From early childhood to primary and secondary schools, skilled teachers are needed to equip learners to prepare for and thrive in a changing world.

Well-educated teachers with a commitment to lifelong learning will make a positive difference to the lives of the children they teach. Teaching students learn about education theory, relevant to the ages they wish to teach and also study areas such as development changes in children, classroom management, the NZ curriculum, and tikanga Māori. They also learn about teaching in their specialist areas such as Mathematics or English. Students complete practical placements as well as theory and gain skills in analysis, communication, presentation. They also gain an understanding of the NZ curriculum/Te Marautanga o Aotearoa and its context.

Roles and career pathways

Teachers choose to teach in either early childhood education (0-5 years), Māori immersion, primary (school years 0-8) or secondary (school years 7-13 or 9-13). Intermediate schools cover school years 7–8 and are included in primary and secondary teacher education programmes.

To find out more about each of these teaching career options, studying to be a teacher and finding teaching jobs, see TeachNZ.

For more information about how to register as a teacher at early childhood, primary or secondary levels see the Teaching Council Matatū Aotearoa. Teaching offers many opportunities to move into leadership roles within schools and education providers or undertake postgraduate research and be involved in teacher education. Outside of school systems, there are opportunities to work as educators for art galleries, museums, zoos or as outreach facilitators for youth and health organisations.

Where Teaching graduates work

Early Childhood Education graduates can be found in early childhood education settings such as kindergartens, education and care centres, or whānau and parent-led services such as Kōhanga Reo and playcentres.

Primary and/or secondary teacher qualifications can lead to careers as registered teachers in schools, Kura Kaupapa Māori or alternative education providers.

Beyond teaching, the transferable skills that teachers develop from their studies and work experience can lead to advisory, policy or learning support roles in education and beyond, for example:

Build relevant skills and experience

Students looking at undertaking an undergraduate or postgraduate teaching qualification, need to demonstrate self-awareness, intellectual curiosity, passion for learning, appreciation of cultural difference, integrity, and aptitude for working with others. There are many ways these skills can be developed in the workplace. Working as a teacher aide, as childcare or school holiday programme assistants, in community work or youth work are ways to gain experience working directly with people, particularly children, young people and their families.

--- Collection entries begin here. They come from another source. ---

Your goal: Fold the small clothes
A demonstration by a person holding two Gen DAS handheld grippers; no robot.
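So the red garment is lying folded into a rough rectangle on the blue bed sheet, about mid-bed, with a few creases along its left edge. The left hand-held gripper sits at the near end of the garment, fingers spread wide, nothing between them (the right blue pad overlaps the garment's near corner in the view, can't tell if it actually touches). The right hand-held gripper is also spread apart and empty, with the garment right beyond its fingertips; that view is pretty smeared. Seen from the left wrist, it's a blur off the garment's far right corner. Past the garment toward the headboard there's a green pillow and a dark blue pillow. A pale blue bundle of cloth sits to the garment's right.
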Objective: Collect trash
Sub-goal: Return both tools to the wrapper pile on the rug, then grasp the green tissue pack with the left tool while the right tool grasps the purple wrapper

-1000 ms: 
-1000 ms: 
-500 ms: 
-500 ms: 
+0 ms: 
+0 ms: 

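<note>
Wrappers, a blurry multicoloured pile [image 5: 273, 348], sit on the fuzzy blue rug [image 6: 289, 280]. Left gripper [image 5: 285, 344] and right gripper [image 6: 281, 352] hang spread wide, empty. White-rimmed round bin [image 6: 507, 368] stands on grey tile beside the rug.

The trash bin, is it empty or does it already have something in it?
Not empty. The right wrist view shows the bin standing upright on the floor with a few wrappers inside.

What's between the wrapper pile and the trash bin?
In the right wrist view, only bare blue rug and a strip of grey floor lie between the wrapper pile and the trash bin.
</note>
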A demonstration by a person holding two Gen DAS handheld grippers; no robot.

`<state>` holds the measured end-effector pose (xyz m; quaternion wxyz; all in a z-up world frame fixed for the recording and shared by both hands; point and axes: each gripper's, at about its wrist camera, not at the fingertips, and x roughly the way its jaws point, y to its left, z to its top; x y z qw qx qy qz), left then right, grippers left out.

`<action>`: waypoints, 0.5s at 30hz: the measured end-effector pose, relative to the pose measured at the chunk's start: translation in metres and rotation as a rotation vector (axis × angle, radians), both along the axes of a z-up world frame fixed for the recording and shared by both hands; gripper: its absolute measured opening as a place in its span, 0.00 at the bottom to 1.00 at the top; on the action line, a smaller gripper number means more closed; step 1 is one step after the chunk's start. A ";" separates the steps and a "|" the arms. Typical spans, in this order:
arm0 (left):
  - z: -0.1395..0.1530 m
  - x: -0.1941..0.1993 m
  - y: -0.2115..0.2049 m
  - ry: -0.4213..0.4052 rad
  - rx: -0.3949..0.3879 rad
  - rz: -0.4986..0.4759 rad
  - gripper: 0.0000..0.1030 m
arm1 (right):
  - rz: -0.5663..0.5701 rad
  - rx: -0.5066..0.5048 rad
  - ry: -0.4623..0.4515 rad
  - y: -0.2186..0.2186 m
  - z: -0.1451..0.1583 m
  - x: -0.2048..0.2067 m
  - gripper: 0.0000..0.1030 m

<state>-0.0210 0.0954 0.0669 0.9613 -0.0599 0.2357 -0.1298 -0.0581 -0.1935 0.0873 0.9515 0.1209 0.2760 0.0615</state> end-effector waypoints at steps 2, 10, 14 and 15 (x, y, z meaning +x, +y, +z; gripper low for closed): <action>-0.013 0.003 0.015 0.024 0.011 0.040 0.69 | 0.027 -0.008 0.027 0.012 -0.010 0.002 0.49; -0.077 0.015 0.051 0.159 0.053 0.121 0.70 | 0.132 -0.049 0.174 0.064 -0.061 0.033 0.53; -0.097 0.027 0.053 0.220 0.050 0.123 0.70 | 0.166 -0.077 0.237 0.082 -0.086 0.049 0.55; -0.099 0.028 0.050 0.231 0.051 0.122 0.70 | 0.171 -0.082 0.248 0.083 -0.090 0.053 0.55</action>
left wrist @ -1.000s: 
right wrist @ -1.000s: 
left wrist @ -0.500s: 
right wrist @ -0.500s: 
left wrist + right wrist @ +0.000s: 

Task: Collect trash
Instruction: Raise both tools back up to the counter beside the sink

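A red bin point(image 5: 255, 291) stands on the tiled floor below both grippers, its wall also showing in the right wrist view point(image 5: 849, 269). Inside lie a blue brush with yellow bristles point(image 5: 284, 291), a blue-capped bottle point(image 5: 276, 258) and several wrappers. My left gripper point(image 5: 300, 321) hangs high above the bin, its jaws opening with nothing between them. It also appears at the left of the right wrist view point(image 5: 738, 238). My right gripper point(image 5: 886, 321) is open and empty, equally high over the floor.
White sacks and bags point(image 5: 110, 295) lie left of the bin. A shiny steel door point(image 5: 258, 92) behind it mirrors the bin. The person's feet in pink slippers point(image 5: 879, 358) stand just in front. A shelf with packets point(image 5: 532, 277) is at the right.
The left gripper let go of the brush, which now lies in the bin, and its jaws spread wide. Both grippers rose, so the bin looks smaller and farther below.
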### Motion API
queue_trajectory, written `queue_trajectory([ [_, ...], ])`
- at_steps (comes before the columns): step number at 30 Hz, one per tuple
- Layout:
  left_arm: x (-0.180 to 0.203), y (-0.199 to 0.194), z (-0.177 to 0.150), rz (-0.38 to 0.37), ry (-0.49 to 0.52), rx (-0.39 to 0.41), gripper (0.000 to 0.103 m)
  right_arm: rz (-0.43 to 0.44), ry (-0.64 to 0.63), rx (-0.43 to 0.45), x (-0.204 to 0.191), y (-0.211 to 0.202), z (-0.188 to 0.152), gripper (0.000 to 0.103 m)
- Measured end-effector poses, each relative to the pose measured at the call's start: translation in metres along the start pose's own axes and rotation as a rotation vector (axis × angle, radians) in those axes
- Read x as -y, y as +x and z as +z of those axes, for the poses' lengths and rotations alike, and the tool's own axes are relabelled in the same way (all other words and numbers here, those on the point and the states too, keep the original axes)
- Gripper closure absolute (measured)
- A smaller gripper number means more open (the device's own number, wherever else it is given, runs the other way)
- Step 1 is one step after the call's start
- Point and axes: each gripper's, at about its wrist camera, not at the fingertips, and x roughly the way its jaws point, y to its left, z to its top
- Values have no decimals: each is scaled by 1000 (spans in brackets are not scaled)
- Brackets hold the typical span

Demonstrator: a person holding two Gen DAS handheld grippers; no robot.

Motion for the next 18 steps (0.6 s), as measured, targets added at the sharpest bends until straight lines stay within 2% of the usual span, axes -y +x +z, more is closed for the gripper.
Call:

Internships, part-time work,volunteering and leadership programmes such as Wellington Plus and Wellington International Leadership Programme (WILP) can help develop leadership skills or valuable experience.

Make career connections

One of the best ways to get a sense of what age group you would like to teach is to spend time at a school or early childhood education centre. Call a local school, kura or centre and ask if you can sit in for a day – it may be your old school, or you may know someone who works there. Approach a school visit as you would when you talk any employer to find out what working in their area is like (an informational interview), and follow up with a thank you e-mail to create a lasting impression.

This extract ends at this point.